IN A move to cut down on the number of drive-by stranglings and drug-related wrestling matches, Deborah Price, an Ohio legislator, recently introduced a bill to ban weight training in prisons.

"Why should we be putting bigger, stronger criminals back on the streets?" Ms. Price demanded.

Ms. Price apparently chooses to ignore the testimony of many prison administrators and guards to the positive effects of weight-lifting programs in lowering inmates' stress levels and raising self-esteem.

Her vision uncluttered by facts, Ms. Price is entitled to her simplistic views. Ignorance does not abrogate First Amendment rights. But one hopes that the Ohio lawmaker will listen to some people who know a little bit about prisons, or weight training, or both.

Which brings me to me.

As a person who has worked with prison inmates for more than a decade, and who, incidentally, has "worked out" for a respectable portion of those years (to the great improvement of my disposition, I might add), I claim a right to respond to Ms.
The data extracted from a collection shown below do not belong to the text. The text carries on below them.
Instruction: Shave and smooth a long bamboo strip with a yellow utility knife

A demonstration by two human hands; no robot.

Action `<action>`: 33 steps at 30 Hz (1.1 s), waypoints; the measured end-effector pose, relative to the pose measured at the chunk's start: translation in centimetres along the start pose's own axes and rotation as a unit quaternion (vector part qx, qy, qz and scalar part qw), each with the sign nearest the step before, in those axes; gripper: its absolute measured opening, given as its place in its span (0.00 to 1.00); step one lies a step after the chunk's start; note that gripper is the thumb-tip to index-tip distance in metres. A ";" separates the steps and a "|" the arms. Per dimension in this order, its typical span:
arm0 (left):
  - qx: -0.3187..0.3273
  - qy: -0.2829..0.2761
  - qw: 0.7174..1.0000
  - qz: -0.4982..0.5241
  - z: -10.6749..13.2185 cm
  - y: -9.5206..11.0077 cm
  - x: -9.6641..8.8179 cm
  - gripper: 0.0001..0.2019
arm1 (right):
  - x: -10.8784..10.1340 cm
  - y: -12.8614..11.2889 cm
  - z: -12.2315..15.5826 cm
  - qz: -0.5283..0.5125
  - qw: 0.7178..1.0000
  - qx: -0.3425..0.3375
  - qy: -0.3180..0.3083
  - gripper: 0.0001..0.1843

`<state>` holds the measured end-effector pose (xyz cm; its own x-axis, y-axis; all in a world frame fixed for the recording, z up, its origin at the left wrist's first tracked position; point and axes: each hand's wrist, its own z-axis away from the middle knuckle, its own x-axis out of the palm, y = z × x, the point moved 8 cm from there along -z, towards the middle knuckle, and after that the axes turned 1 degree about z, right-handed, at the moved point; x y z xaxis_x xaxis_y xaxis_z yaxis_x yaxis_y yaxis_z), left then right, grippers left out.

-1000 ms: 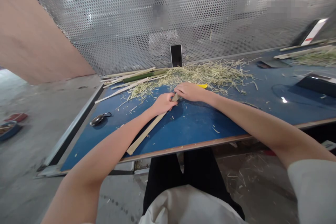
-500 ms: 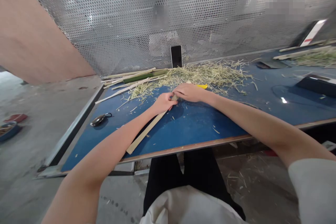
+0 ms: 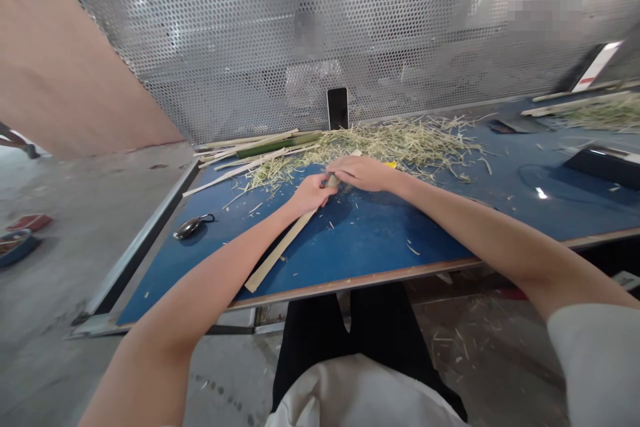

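A long, flat, pale bamboo strip (image 3: pixel 280 252) lies slantwise on the blue tabletop, its near end close to the front edge. My left hand (image 3: pixel 311 193) is closed around it, thumb and fingers pinching its upper part. Against the left fingertips, my right hand (image 3: pixel 363 173) is bent over the same strip, fingers closed on it. The strip's far end shows just above the right knuckles. From behind the right hand juts a bit of a yellow object (image 3: pixel 391 165); the rest is hidden, and I cannot tell whether that hand grips it.
Thin bamboo shavings (image 3: pixel 420 140) are heaped beyond my hands. Several strips and a green bamboo piece (image 3: pixel 270 146) lie at the back left. A phone (image 3: pixel 338 109) leans on the perforated metal screen (image 3: pixel 240 47). A dark oval object with a loop (image 3: pixel 189 228) sits left.
My right hand has shifted slightly forward over the strip, covering more of the yellow object. My left hand keeps its grip in nearly the same place.
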<state>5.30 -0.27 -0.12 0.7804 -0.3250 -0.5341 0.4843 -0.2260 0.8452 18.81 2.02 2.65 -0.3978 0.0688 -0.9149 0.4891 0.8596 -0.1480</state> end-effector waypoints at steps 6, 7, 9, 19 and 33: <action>-0.008 -0.006 1.000 0.005 0.1 0.2 0.1 0.05 | -0.1 1.0 0.1 0.019 0.999 0.043 0.011 0.29; -0.002 -0.004 1.000 0.007 0.1 0.3 0.1 0.05 | 0.1 0.4 0.1 0.019 0.999 0.031 0.009 0.28; 0.009 0.000 1.000 0.009 0.1 0.3 0.0 0.05 | 0.2 -0.9 -0.1 0.014 1.000 0.004 0.001 0.28; -0.016 -0.007 1.000 0.007 0.0 0.0 0.1 0.06 | -0.5 2.3 0.4 0.029 0.998 0.062 0.016 0.30; -0.008 -0.006 1.000 0.005 0.0 0.0 0.2 0.07 | -0.2 3.5 0.6 0.002 0.996 0.092 0.003 0.29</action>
<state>5.42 -0.36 -0.26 0.7808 -0.3379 -0.5255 0.4824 -0.2085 0.8508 21.05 4.68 2.14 -0.3998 0.0767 -0.9134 0.6245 0.7522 -0.2102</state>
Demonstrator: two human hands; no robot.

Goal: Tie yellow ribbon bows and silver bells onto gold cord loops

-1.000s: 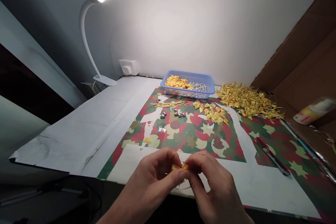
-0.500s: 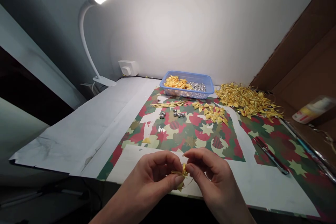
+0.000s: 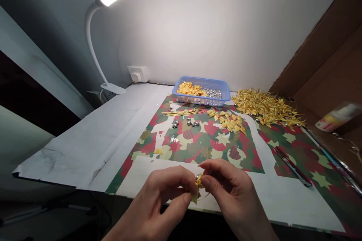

Price.

I've had many a heavy box of books carried for me in the rock-hard arms of my Maryland House of Correction Writers' Club members, who train with weights as well as with words.

Some, upon release, have flexed those muscles to get and keep jobs ranging from truck driving to coaching sports in centers for troubled youths.

But I've seen a couple of others whose bulked-up bodies shriveled to half their "lifting" size after a few months on the streets. I've learned, sadly, that when the muscles of a prison-trained hard body go slack, that body is likely to be residing again soon at "The Cut."

An arm whose iron has leaked out usually has a needle stuck in it. That's when the cycle of larceny, felony and assault starts over. For such men, committing such crimes, biceps are not the weapon of choice.

So muddle-headed are Ms. Price's lines of reasoning that they're almost comic. What makes them seriously frightening is the way they demonstrate one more time how desperate some of us are to deny that the real dangers on our streets remain drugs and guns.

Clarinda Harriss Raymond teaches at Towson State University.